(Stored data)
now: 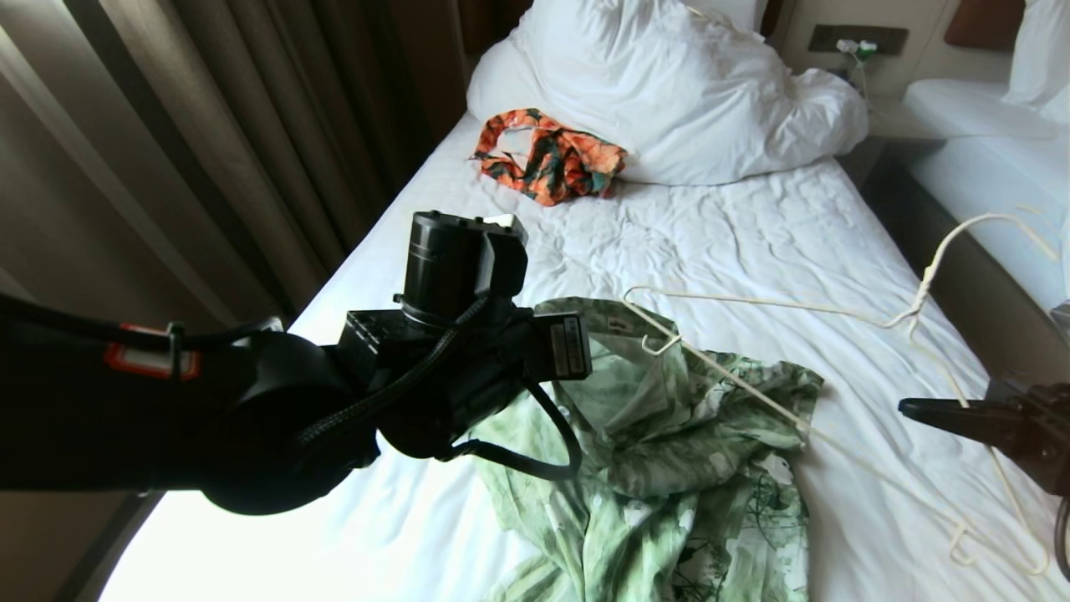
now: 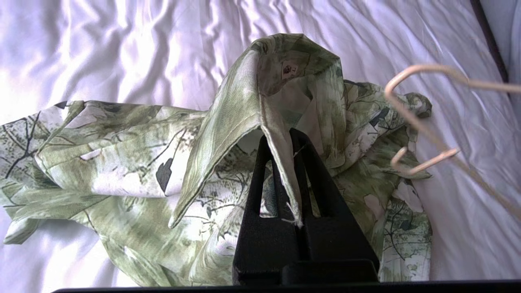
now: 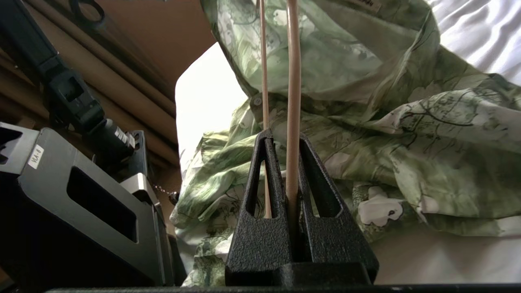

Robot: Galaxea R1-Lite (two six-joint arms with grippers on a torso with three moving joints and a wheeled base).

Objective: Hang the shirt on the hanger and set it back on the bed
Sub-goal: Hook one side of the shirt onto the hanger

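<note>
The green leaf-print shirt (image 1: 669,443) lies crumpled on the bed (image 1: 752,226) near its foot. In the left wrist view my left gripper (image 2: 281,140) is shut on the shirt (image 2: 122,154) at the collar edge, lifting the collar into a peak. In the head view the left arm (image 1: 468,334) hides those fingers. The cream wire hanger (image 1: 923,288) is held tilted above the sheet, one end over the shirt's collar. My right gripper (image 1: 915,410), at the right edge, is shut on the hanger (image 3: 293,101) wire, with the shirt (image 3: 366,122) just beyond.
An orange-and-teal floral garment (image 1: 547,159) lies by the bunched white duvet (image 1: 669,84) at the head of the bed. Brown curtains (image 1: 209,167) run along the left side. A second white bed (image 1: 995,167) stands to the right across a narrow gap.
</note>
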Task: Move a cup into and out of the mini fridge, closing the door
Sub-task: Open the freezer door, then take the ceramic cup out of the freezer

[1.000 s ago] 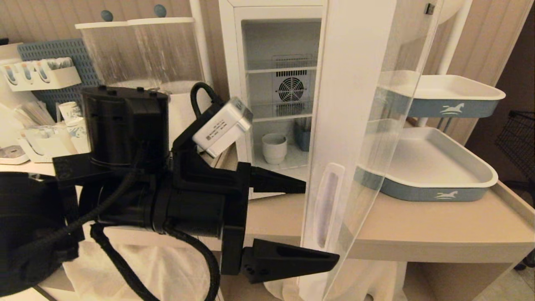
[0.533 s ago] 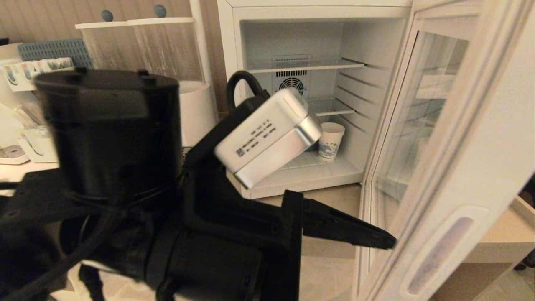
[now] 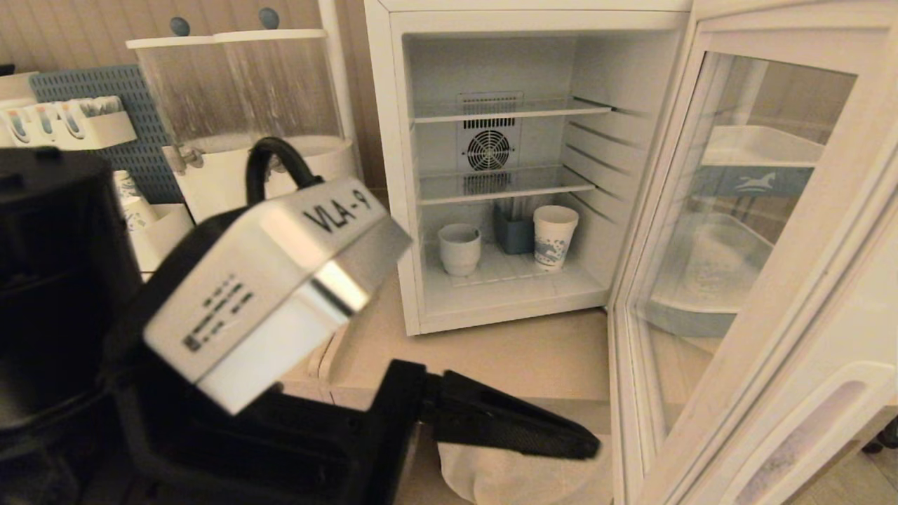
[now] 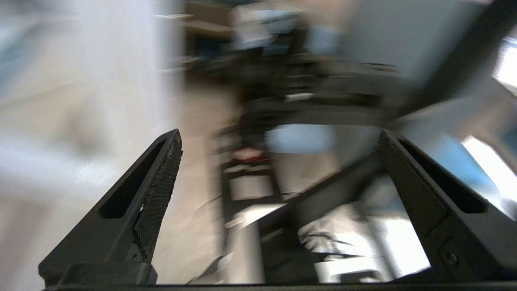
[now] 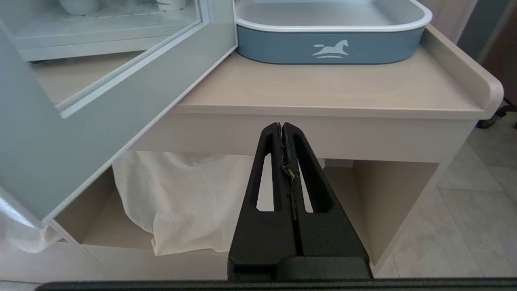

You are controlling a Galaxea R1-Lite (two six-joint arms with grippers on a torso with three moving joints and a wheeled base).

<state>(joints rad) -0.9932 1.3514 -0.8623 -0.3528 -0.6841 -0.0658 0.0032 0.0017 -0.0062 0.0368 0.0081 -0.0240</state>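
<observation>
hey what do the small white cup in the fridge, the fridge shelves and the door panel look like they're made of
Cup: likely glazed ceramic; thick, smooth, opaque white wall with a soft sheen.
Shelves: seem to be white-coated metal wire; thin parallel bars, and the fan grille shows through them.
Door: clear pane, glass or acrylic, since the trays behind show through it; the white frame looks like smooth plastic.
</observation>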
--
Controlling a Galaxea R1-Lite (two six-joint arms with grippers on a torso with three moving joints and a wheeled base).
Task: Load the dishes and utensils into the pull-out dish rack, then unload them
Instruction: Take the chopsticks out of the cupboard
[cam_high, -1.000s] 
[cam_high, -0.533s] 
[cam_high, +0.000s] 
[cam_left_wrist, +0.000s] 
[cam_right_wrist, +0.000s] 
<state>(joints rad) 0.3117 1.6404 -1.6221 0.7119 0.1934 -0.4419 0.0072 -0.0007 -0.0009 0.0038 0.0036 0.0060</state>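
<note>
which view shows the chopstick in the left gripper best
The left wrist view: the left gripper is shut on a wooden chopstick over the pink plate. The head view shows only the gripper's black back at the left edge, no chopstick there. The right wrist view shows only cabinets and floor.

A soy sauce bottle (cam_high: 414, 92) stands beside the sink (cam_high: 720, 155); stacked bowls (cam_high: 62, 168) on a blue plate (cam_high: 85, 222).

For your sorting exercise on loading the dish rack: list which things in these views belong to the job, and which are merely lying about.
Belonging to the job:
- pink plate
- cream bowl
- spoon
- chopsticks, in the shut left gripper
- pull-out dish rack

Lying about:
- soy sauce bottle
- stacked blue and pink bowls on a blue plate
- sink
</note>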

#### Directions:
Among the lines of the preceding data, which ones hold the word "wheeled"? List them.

#### Exercise solution:
Robot: Galaxea R1-Lite (two six-joint arms with grippers on a torso with three moving joints and a wheeled base).
You are controlling a Galaxea R1-Lite (two six-joint arms with grippers on a torso with three moving joints and a wheeled base).
Controlling a Galaxea R1-Lite (two six-joint arms with grippers on a torso with three moving joints and a wheeled base).

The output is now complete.